O cientista político Edir Veiga diz em seu Bilhetim que "Lira Maia vem sofrendo o mesmo efeito “divisão do Pará”  na região metropolitana de Belém semelhante ao que Jatene  vem sentindo nas regiões oeste, sul e sudeste do Pará. Ou seja, a mesma rejeição que Jatene ostenta nestas regiões, Lira Maia, como um dos baluarte da luta pela criação do estado de Tapajós, vem sentindo  perante o povo da região metropolitana, muito especialmente dentre o eleitorado de Belém."
Mas o Pedro Peloso, petista histórico, afirma que "Sem dúvidas que a aliança não é a a realidade dos sonhos dos petistas em geral, porém, é sim a condição política que temos hoje para derrotar o governo do Já Teve ou o governo do Não, como ficou conhecido o atual governador do Pará por nós daqui, do futuro Estado do Tapajós. O PT discutiu exaustivamente esta questão e deliberou por construir junto com o PMDB, essa aliança. Portanto, ela é de verdade, é tão de fato quanto ela é a nível nacional. Quanto a possibilidade (real) de Lira Maia vir a ser o Vice na Chapa de Helder Barbalho, penso que deve ser encarada como mais um passo concreto para garantir a vitória almejada. Não estamos filiando o deputado Lira Maia no PT e nem estamos nos filiando ao DEM ou mesmo ao PMDB. Estamos apenas articulando uma aliança eleitoral para vencer as eleições e governar o Pará, a partir de um outro modelo de gestão, diferenciado do atual que nada fez para o Estado, idem para nós do Tapajós. Os três partidos têm suas histórias, suas ideologias e suas propostas e vão continuar as suas trajetórias específicas depois das eleições."

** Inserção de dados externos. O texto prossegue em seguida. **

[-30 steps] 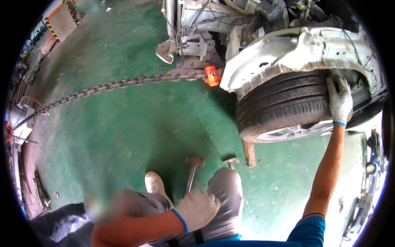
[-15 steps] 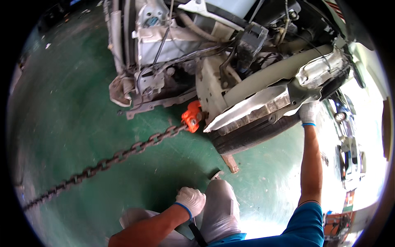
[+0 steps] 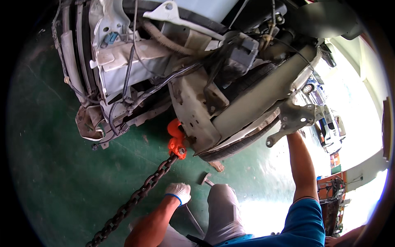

Entenda-se que o PT vai usar a aliança com todos e com tudo é para tentar desmontar o governo inimigo. Ou não?
E o DEM, com o cargo de vice, vai ter quais poderosas secretarias à sua disposição?

E, finalmente, nós, meros eleitores (no entender deles) que podemos decidir estas e todas as eleições seremos levados de roldão na maré oportunista de um ou de outro?